[Brief]
Find and copy every line in the records that includes the string "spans".

○ ○ ○

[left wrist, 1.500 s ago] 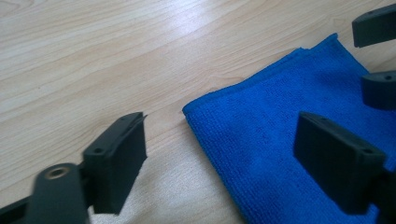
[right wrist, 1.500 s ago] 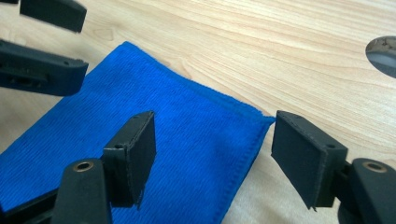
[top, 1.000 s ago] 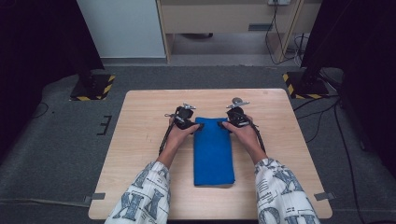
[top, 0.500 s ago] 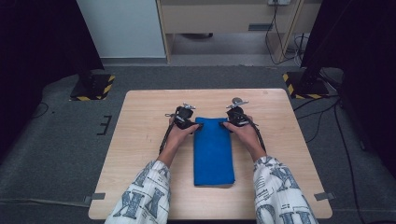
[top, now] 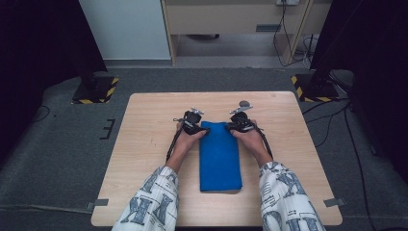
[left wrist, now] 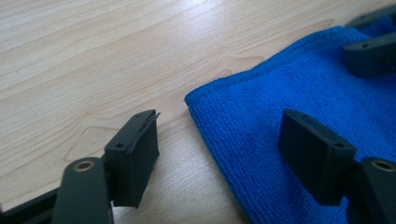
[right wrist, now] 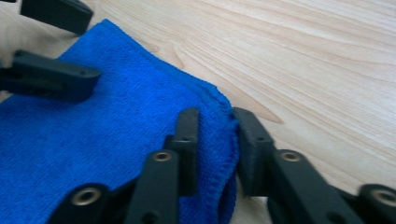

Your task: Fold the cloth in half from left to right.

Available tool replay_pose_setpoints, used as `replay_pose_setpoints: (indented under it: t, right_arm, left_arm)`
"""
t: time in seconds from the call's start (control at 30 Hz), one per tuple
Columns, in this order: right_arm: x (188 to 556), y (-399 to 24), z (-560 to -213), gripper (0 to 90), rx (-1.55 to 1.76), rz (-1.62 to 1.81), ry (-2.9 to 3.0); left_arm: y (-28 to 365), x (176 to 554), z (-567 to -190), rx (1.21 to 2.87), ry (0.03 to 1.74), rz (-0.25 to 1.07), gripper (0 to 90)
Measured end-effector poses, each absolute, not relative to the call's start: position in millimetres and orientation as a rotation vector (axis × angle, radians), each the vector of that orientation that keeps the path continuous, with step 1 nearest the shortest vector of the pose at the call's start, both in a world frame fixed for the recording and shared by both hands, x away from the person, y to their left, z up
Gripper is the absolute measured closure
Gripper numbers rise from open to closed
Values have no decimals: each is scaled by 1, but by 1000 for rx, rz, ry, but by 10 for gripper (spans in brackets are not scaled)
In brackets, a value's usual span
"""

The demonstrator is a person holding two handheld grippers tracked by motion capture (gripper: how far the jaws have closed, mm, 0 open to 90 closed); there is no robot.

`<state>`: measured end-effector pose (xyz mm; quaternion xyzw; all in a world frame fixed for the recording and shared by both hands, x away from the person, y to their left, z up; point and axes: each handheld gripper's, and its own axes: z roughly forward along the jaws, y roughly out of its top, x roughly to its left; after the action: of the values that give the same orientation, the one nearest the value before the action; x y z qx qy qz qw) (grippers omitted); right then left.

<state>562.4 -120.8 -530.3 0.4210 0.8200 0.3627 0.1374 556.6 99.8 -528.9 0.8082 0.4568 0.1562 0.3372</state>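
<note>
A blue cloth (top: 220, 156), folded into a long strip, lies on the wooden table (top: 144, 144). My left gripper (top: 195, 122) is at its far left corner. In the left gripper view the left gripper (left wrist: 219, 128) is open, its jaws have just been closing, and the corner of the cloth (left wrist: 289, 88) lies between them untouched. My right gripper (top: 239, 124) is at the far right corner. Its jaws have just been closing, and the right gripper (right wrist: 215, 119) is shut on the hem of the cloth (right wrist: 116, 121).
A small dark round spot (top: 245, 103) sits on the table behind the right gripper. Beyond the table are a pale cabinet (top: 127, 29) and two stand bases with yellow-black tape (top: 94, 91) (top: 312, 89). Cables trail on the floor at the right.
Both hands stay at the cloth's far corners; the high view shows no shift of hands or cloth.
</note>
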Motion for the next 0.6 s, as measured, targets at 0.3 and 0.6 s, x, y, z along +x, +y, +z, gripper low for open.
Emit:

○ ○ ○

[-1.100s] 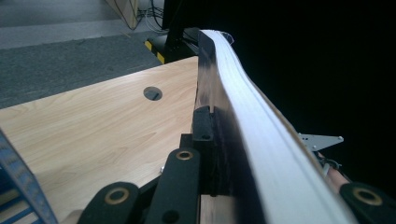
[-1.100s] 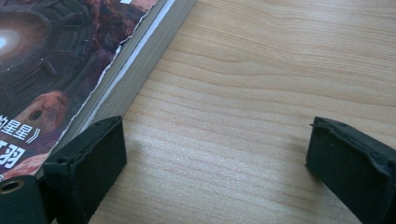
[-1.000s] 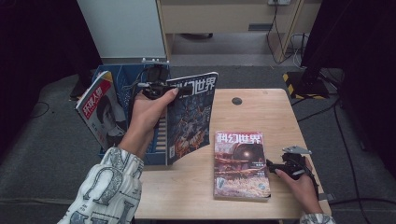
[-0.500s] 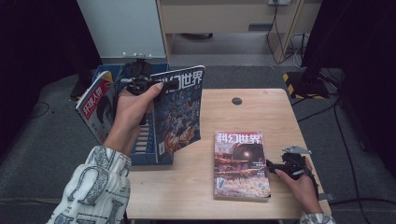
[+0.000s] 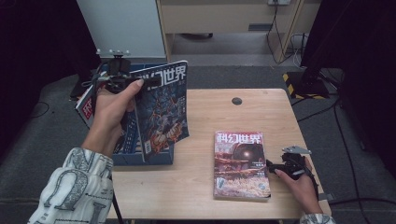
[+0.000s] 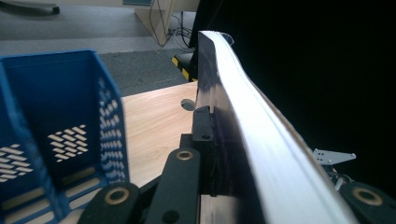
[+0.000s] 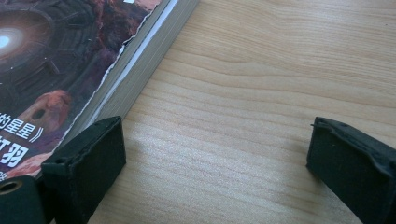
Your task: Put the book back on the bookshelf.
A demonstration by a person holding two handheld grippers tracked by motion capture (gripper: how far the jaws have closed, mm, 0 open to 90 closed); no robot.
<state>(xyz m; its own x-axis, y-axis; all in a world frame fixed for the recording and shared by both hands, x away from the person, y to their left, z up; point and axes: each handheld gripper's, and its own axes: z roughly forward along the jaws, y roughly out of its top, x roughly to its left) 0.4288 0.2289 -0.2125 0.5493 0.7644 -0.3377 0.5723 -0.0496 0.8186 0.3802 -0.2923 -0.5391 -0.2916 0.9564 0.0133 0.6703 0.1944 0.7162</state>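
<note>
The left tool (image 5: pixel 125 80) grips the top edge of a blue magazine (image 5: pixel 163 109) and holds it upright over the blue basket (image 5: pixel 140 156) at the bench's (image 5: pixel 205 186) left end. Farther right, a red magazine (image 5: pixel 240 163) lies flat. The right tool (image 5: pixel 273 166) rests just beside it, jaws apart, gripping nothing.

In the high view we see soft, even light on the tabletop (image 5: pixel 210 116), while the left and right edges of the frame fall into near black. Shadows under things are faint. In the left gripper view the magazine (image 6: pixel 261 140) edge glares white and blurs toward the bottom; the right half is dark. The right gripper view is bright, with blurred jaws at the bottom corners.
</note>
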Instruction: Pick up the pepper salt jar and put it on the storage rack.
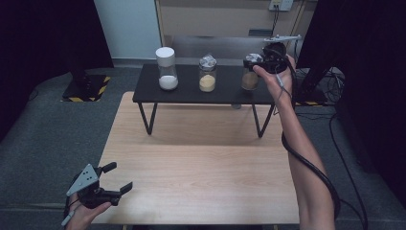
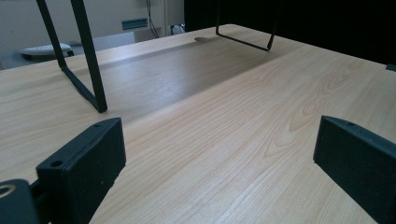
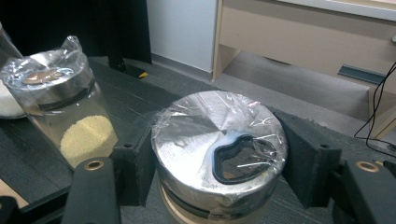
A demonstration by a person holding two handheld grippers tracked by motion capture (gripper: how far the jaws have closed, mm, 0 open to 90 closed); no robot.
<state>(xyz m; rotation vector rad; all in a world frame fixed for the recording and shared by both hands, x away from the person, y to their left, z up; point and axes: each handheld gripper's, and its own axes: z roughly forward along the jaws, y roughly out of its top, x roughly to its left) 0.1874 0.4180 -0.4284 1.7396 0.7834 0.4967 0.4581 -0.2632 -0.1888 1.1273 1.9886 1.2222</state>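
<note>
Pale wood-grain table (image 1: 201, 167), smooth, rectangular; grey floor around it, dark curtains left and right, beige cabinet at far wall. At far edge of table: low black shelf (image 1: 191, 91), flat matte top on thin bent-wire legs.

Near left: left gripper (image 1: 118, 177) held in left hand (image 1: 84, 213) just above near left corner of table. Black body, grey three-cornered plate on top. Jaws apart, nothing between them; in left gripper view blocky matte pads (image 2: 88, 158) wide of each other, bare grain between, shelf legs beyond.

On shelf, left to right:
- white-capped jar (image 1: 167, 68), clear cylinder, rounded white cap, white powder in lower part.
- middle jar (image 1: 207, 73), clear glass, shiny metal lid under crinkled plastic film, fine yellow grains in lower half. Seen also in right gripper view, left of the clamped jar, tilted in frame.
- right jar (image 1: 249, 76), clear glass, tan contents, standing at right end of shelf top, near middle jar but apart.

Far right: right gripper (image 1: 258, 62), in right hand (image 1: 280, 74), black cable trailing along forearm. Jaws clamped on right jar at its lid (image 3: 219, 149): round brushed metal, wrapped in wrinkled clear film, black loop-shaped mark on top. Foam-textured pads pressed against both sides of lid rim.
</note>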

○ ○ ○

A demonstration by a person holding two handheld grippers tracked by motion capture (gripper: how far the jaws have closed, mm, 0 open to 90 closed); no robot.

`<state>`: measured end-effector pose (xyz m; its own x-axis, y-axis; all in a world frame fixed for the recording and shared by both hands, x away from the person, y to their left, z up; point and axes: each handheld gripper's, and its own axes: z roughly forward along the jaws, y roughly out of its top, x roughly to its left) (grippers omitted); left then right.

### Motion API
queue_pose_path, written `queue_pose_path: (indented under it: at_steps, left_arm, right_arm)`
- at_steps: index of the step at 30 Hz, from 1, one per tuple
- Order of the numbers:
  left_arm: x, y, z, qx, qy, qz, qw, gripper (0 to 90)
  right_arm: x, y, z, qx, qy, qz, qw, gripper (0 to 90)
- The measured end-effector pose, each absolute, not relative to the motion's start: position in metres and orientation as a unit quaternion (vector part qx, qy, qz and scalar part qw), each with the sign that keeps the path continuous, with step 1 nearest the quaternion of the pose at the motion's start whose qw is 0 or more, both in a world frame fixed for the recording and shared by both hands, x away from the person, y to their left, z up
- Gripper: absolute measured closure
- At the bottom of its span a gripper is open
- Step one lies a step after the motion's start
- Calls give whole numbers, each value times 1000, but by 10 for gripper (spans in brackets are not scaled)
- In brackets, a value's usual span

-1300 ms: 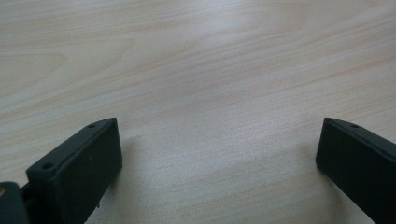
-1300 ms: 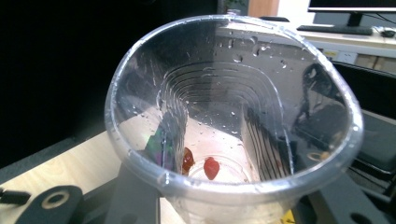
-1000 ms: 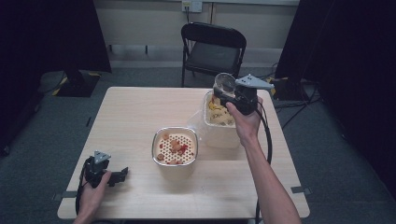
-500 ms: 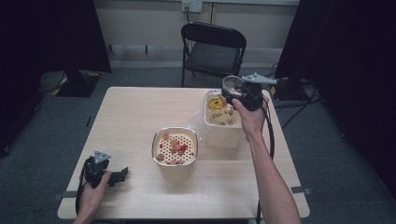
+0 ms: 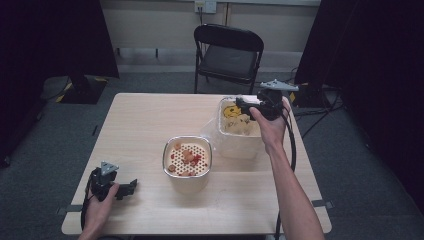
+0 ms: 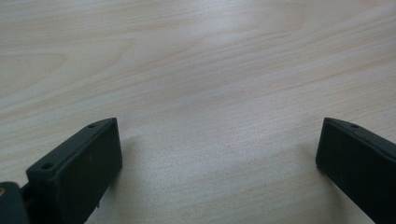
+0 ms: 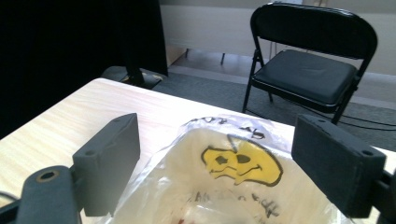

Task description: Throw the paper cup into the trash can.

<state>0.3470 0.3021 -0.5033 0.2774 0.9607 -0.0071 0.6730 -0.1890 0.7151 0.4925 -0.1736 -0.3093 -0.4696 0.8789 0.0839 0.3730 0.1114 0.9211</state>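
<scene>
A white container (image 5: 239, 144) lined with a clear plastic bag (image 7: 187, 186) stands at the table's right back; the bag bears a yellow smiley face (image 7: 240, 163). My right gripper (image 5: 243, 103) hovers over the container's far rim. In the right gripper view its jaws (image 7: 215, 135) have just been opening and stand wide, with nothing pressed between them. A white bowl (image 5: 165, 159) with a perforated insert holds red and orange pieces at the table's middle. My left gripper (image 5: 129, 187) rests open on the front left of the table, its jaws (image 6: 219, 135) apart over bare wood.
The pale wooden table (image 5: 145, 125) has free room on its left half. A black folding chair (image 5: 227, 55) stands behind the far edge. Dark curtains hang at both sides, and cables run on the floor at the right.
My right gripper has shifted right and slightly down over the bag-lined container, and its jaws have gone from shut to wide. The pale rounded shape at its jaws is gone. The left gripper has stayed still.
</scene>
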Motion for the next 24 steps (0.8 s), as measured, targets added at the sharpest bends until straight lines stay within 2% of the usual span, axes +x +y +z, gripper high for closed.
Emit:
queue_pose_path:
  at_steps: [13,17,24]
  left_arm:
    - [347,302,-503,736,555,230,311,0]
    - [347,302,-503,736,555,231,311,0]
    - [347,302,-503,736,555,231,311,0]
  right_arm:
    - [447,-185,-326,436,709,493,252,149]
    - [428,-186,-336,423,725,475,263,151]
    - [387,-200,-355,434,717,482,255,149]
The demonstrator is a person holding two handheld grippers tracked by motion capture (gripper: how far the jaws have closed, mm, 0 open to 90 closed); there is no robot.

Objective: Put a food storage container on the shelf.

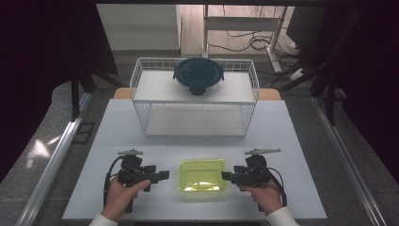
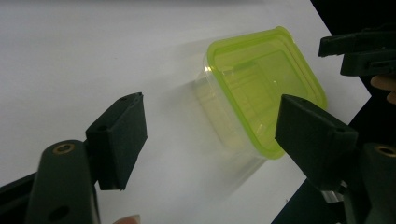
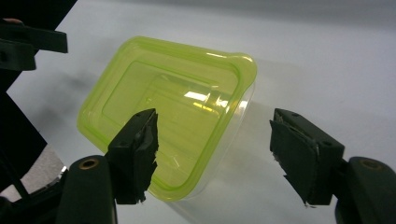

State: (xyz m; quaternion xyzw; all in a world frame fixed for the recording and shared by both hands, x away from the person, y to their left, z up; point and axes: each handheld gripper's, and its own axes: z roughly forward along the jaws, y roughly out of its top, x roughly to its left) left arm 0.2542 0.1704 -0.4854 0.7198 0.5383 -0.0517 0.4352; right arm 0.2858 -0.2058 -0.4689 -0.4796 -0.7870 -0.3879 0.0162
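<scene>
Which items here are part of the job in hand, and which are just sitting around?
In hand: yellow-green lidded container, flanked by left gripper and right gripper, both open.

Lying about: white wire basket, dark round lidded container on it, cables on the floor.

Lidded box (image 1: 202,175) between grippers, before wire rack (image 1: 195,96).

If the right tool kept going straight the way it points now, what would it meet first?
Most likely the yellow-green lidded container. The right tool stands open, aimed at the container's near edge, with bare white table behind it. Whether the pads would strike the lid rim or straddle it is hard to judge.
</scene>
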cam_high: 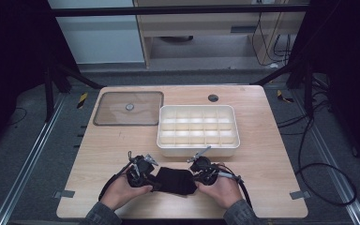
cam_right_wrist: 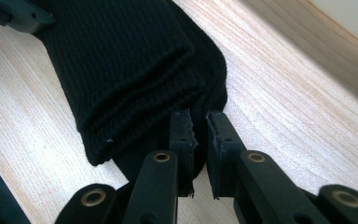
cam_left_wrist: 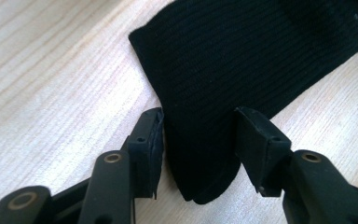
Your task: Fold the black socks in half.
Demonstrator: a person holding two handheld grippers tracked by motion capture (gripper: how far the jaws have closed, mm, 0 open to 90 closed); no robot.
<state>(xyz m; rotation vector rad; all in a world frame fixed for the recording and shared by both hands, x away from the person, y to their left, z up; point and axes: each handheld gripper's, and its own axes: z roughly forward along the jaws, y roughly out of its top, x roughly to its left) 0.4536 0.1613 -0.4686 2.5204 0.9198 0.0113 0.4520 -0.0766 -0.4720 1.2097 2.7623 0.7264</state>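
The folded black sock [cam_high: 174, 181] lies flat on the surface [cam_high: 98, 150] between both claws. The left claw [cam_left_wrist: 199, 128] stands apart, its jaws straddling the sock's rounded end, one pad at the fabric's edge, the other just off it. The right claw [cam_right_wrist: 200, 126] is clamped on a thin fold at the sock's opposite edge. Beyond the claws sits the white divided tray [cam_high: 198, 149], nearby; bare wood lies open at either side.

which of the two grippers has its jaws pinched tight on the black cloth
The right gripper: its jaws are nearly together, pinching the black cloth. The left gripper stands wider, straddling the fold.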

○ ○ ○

[Result]
Values have no decimals: each is scaled by 1, but by 1000 for rx, rz, ry, but by 10 for gripper (spans in brackets are not scaled)
- Calls give whole numbers, each value times 1000, but by 10 for gripper (spans in brackets are not scaled)

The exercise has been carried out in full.